The Ohio State University College of Food, Agricultural, and Environmental Sciences
Farmers anxiously awaiting spring rain forecasts might want to take several deep breaths and keep their rubber boots ready.
Above-average spring rainfall is expected in March, April, and May—which is exactly what happened last year.
However, recent forecasts call for warmer-than-average temperatures in March. If that happens, that could dry up some of the ground moisture, making it manageable for farmers to get into their fields to prep them for planting.
How much rain will this spring bring?
“It’s impossible to say,” said Aaron Wilson, climate specialist for The Ohio State University College of Food, Agricultural, and Environmental Sciences (CFAES).
Time will tell whether the rain levels will rival last year’s, when farmers across the state struggled to get into their saturated fields. An unprecedented number of fields across Ohio could never be planted.
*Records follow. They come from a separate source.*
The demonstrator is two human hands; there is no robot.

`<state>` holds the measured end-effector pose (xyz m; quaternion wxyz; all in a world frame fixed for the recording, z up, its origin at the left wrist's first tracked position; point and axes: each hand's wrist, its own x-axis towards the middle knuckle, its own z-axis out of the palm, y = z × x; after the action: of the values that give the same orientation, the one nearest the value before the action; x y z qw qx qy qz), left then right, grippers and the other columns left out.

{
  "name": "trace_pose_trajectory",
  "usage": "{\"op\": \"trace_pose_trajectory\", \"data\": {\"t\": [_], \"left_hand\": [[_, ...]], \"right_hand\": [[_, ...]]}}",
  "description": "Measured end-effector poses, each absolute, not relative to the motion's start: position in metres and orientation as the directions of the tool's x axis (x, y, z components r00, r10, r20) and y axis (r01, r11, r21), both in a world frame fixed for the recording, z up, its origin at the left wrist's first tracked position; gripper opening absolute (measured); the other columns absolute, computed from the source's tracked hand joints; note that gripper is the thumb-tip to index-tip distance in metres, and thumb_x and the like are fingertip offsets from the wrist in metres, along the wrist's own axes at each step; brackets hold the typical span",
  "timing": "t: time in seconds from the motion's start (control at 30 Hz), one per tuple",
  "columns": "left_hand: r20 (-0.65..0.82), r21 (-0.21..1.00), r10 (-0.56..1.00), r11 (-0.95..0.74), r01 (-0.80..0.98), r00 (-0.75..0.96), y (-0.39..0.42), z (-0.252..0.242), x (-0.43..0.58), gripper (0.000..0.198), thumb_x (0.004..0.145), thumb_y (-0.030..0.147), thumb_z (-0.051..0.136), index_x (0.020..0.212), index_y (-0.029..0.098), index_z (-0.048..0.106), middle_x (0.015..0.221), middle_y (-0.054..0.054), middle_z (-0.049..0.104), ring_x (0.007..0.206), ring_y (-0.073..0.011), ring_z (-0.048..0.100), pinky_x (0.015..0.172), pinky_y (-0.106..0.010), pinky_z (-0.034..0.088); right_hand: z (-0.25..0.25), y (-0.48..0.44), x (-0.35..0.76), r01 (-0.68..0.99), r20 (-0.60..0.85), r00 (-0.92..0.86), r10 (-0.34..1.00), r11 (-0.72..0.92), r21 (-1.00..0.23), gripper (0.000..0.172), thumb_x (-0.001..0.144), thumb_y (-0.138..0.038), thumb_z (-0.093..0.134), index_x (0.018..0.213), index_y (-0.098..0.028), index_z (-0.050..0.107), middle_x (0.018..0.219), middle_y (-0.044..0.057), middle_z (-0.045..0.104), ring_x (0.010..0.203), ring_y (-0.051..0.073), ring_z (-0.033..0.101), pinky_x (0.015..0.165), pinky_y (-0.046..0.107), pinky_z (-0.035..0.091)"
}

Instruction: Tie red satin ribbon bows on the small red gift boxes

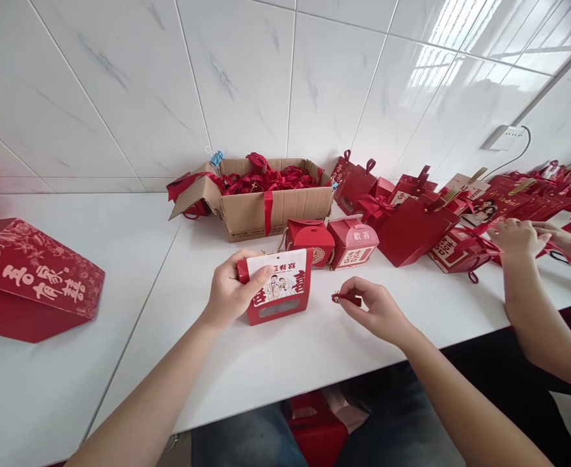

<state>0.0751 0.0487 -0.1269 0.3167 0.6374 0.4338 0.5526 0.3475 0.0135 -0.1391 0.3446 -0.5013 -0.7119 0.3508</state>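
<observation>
My left hand (231, 288) grips a small red gift box (285, 292) by its left side, holding it upright just above the white table (266, 350). The box front has a white label with a cartoon couple and red characters. To its right, my right hand (373, 305) pinches a small red ribbon piece (347, 298) between thumb and fingers, close to the table top. Two finished small red boxes (331, 242) stand right behind the held box.
A cardboard carton (266, 207) full of red ribbons sits at the back. Many red gift boxes and bags (421, 220) line the right side, where another person's hands (523, 237) work. A large flat red bag (32, 279) lies at the left. White tiled wall behind.
</observation>
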Motion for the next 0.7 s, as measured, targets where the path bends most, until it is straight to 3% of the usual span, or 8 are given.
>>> {"op": "trace_pose_trajectory", "data": {"t": [0.13, 0.27, 0.43, 0.7], "left_hand": [[0.403, 0.898, 0.915, -0.399, 0.186, 0.018, 0.047, -0.127, 0.075, 0.018, 0.077, 0.033, 0.07, 0.078, 0.018, 0.06, 0.071, 0.0, 0.065, 0.062, -0.0121, 0.06, 0.055, -0.021, 0.05], [0.404, 0.895, 0.914, -0.401, 0.196, 0.025, 0.044, -0.124, 0.076, 0.019, 0.077, 0.034, 0.069, 0.078, 0.018, 0.059, 0.071, 0.0, 0.064, 0.062, -0.012, 0.059, 0.055, -0.021, 0.049], [0.396, 0.898, 0.918, -0.396, 0.192, 0.041, 0.042, -0.123, 0.077, 0.021, 0.077, 0.037, 0.069, 0.079, 0.019, 0.061, 0.068, 0.001, 0.063, 0.06, -0.0121, 0.058, 0.055, -0.021, 0.048], [0.345, 0.921, 0.938, -0.346, 0.181, 0.037, 0.041, -0.124, 0.077, 0.024, 0.077, 0.042, 0.069, 0.08, 0.019, 0.061, 0.07, 0.0, 0.063, 0.061, -0.0124, 0.057, 0.055, -0.022, 0.049]], "right_hand": [[-0.129, 0.019, 0.328, 0.197, 0.068, -0.289, 0.955, 0.129, -0.972, 0.008, 0.083, -0.026, 0.059, 0.082, -0.02, 0.055, 0.08, 0.001, 0.057, 0.073, 0.014, 0.056, 0.07, 0.032, 0.051], [-0.12, 0.022, 0.316, -0.018, 0.046, -0.341, 0.939, 0.043, -0.999, 0.014, 0.08, -0.028, 0.065, 0.082, -0.019, 0.055, 0.078, 0.0, 0.058, 0.067, 0.011, 0.057, 0.066, 0.03, 0.051], [-0.111, 0.02, 0.314, -0.122, 0.014, -0.343, 0.939, -0.029, -0.992, 0.012, 0.082, -0.028, 0.065, 0.087, -0.021, 0.057, 0.072, -0.004, 0.051, 0.056, 0.008, 0.043, 0.051, 0.024, 0.046], [-0.088, 0.02, 0.311, -0.158, 0.102, -0.356, 0.929, 0.048, -0.986, 0.017, 0.084, -0.034, 0.066, 0.08, -0.019, 0.06, 0.065, -0.004, 0.041, 0.058, 0.008, 0.033, 0.046, 0.02, 0.039]]}}
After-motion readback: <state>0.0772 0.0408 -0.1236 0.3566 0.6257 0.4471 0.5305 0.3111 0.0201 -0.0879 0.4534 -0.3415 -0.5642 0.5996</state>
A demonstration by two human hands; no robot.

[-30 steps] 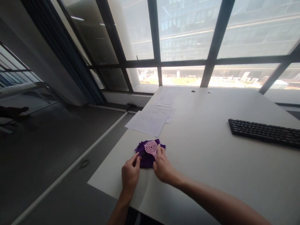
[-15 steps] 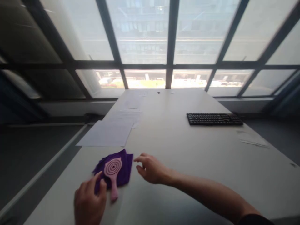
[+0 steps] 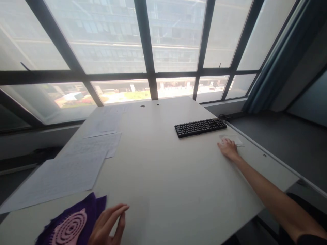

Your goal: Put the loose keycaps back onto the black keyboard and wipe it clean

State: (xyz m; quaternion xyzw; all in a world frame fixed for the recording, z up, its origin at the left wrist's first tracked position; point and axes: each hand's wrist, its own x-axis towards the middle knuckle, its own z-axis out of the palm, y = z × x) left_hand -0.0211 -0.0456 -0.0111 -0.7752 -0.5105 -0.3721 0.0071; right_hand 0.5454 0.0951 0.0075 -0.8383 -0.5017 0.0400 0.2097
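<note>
While the bench (image 3: 158,177) fills the middle, papers (image 3: 63,173) lie along its left and a keyboard (image 3: 200,128) sits to the right. At the near left lies a purple cloth (image 3: 91,206), the left grip (image 3: 108,224) beside it, fingers parted, seemingly empty. A pink brush (image 3: 71,227) rests on the cloth. Beyond the keyboard's near corner, the right grip (image 3: 228,148) touches a thin sheet (image 3: 237,140); whether it pinches cannot be told. Fingertips would best work under one edge, not press down.
</note>
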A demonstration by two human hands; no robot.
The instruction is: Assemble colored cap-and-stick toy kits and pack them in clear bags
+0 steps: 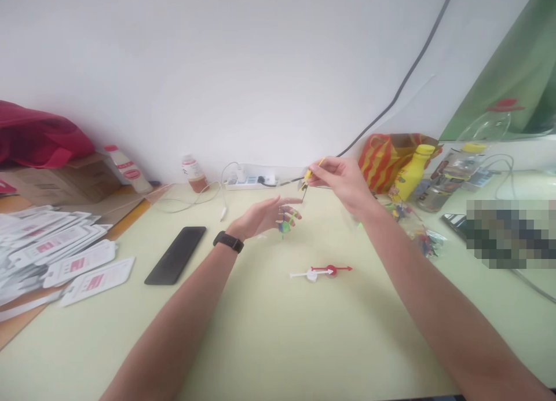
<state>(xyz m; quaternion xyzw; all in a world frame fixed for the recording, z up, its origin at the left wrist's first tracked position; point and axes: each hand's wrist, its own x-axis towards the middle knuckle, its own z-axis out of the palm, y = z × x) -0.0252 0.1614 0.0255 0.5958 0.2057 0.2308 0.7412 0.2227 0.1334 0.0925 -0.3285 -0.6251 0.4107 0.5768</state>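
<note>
My right hand [345, 179] is raised above the table, its thumb and fingertips pinched on a small yellow and black piece [307, 176], blurred. A thin dark part of that piece reaches down to the index fingertip of my left hand [263, 217]. The left index finger is stretched out, while its lower fingers curl around a green arrow spinner [285, 227] with blue parts crossing it. On the table nearer me lie a white arrow spinner [311, 276] and a red arrow spinner [332, 270], overlapping.
A black phone [176, 255] and stacked white badges [78, 265] lie to the left. Along the wall stand a bottle [194, 174] and a power strip [251, 179]. At right are a striped bag [373, 163], a yellow bottle [412, 172] and a plastic packet of coloured pieces [428, 241].
</note>
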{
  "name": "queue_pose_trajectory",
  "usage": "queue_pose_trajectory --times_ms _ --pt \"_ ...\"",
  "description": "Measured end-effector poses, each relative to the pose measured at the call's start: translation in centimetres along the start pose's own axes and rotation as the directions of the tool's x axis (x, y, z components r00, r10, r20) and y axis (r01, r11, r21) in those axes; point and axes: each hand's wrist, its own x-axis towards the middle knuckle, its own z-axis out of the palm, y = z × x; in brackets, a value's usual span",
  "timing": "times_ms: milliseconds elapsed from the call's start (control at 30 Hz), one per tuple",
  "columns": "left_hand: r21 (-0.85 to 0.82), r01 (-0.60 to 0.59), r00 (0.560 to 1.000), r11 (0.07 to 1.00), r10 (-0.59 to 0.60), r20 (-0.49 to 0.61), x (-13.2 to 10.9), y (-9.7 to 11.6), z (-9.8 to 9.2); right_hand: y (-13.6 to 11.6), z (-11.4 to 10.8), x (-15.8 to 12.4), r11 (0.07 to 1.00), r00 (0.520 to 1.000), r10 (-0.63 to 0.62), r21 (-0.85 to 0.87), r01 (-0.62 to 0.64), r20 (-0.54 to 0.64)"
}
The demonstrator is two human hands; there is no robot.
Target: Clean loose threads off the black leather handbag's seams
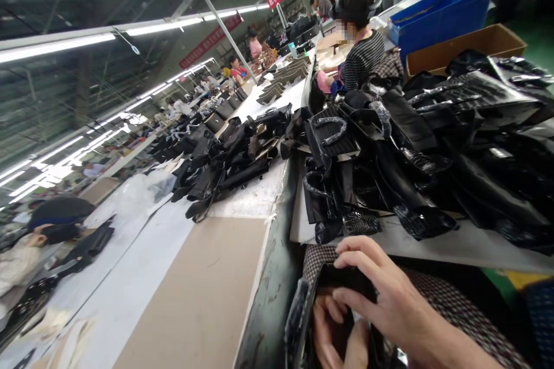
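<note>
Both hands' fingers point(361, 262) touch a black bag point(322, 281), mouth up, long axis forward; I can't tell their grip.

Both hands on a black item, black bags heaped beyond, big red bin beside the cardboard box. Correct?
Not red: the bin beside the cardboard box is blue, per the head view. The rest stands: left hand and right hand on a black item, black bags heaped beyond.

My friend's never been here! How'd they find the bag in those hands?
Find the long table topped with white and tan sheets. Follow its right edge to the picture's bottom: beside it is an open black leather-look bag. Unlike the heaped black bags beyond, it has bare hands at its opening.
</note>
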Motion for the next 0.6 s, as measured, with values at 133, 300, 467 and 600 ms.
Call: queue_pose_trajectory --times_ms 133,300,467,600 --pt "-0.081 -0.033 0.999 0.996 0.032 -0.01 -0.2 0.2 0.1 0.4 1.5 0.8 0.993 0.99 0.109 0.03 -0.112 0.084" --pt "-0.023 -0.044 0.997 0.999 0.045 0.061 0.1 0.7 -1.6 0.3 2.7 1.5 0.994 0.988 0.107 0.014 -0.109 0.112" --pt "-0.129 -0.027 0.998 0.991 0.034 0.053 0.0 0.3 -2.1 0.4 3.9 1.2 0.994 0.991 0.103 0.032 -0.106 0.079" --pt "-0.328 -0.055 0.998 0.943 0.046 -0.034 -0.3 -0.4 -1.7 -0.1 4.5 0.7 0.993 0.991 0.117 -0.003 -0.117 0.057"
When farmers were able to get into their fields, they risked their tractors and other equipment getting mired in the mud and compacting the soil, making it less suitable for seed growth.
“I do anticipate there will be challenges for some farmers similar to what they faced last year,” Wilson said.
Since it is uncertain how many rainy days spring will bring or which months will have the heaviest downpours, it is hard to predict how much of a challenge the rain will be for farmers this year.
If this spring’s rain falls mostly in May, as it did last year, planting efforts could be hampered significantly, as they were last year. But if April is wet and May offers a reprieve with warm and mostly dry days, planting will likely be a success, Wilson said.
Above-average rainfall is expected to continue into at least early summer, outlooks for Ohio suggest.
But there is a bit of good news. Across southern Ohio, the ground is not nearly as wet as it was last winter. This winter has brought less rain than the winter of 2019, and this past fall was much drier than the previous fall for southern Ohio.
However, northwest Ohio has had no such break. The region never dried out last fall and it has been as wet this year as last. An extended period of warm temperatures and dry weather are sorely needed before the planting season begins.
2019 was the sixth wettest year on record in Ohio and also was the 12th warmest—part of an ongoing trend toward wetter and warmer years. Six out of Ohio’s top 10 wettest years have occurred since 2003.
“Ultimately we need to be prepared for these types of scenarios and not think of them as, ‘They’re never going to happen again in my lifetime,’” Wilson said.